**EXERCISE OBJECTIVE:** Copy each line in the data below that contains the word "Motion".

**SUPPLIED MATERIAL:**
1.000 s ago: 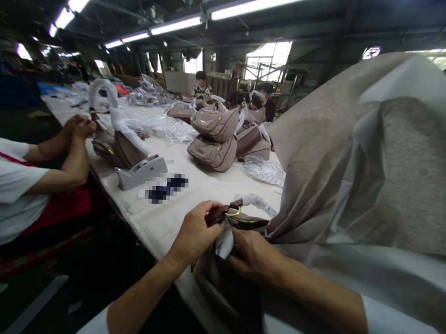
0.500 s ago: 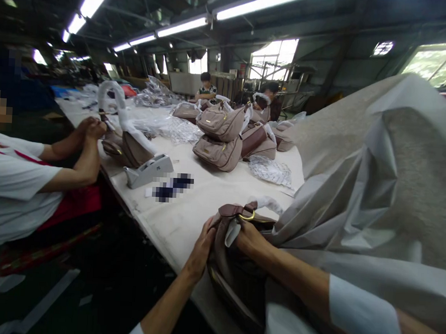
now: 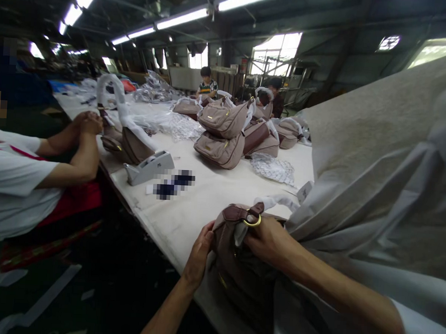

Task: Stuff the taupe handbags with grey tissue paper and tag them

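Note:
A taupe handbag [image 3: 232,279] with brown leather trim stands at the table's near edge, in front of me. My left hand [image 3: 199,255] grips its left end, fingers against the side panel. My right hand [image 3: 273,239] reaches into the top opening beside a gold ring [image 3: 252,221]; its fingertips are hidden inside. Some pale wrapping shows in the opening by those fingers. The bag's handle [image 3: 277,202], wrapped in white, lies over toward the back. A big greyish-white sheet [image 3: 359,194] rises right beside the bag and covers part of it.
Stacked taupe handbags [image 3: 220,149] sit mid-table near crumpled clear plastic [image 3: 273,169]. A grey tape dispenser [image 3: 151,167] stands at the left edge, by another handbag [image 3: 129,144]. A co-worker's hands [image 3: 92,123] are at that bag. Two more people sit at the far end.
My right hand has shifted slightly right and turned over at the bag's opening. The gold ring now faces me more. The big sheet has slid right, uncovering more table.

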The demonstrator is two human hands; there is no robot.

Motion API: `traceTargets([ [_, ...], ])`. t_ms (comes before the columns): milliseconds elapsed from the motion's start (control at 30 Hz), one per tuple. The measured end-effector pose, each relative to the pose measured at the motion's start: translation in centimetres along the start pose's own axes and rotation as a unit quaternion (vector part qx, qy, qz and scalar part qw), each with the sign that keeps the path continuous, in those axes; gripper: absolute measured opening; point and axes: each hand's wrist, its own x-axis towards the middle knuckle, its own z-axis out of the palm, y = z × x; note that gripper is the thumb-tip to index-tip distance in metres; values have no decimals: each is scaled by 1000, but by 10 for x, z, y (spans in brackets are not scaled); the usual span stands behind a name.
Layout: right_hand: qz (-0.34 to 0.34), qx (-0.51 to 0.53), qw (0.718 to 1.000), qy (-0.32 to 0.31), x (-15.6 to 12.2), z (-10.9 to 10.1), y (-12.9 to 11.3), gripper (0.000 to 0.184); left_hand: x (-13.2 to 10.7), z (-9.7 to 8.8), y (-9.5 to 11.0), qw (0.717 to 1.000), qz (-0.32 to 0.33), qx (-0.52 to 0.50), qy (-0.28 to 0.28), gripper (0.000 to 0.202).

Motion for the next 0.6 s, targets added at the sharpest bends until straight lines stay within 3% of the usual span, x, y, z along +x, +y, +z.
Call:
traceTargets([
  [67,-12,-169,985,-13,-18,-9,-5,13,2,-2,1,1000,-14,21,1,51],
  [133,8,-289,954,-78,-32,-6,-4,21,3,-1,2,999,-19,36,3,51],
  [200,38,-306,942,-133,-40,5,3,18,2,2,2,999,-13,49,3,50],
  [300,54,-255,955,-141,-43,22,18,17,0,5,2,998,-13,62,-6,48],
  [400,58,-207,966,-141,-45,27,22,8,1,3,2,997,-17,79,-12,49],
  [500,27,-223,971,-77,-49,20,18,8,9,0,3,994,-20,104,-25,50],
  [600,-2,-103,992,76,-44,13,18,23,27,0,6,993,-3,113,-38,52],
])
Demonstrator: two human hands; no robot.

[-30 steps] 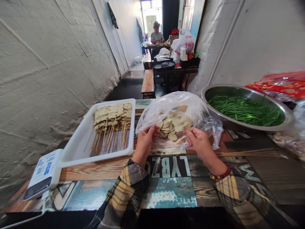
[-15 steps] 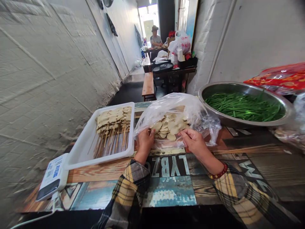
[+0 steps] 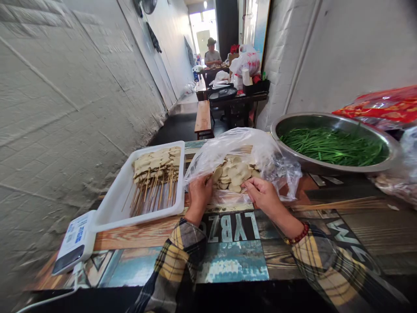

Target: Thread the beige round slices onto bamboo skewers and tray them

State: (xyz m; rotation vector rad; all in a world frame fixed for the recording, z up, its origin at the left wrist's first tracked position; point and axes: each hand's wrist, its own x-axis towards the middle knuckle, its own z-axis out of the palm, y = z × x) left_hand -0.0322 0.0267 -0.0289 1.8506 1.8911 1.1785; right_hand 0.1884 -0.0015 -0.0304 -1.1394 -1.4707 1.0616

**SOLVED EXERCISE:**
Motion API: `traceTargets([ [_, ...], ])`. t_ms (comes before the columns): milliseconds elapsed from the motion's start (control at 30 Hz), one per tuple. The measured end-effector pose, each relative to the pose measured at the motion's start: translation in centimetres along the start pose's own axes and rotation as a unit quaternion (vector part qx, qy, qz and scalar part qw), each with the sign that keeps the path continuous, in those axes; gripper: absolute measured opening; point and axes: each hand's wrist, its own x-axis towards the middle knuckle, its own z-axis out of the palm, y = z × x; note that gripper is the thumb-tip to index-tip distance in metres; values have no decimals: each is scaled by 1000, but by 10 for x, z, y (spans in brackets are not scaled); the usual span stands behind a name.
Motion for the next 0.6 s, targets added at the sharpest bends until straight lines stay within 3% of the usual span, x, y, z along +x, +y, +z.

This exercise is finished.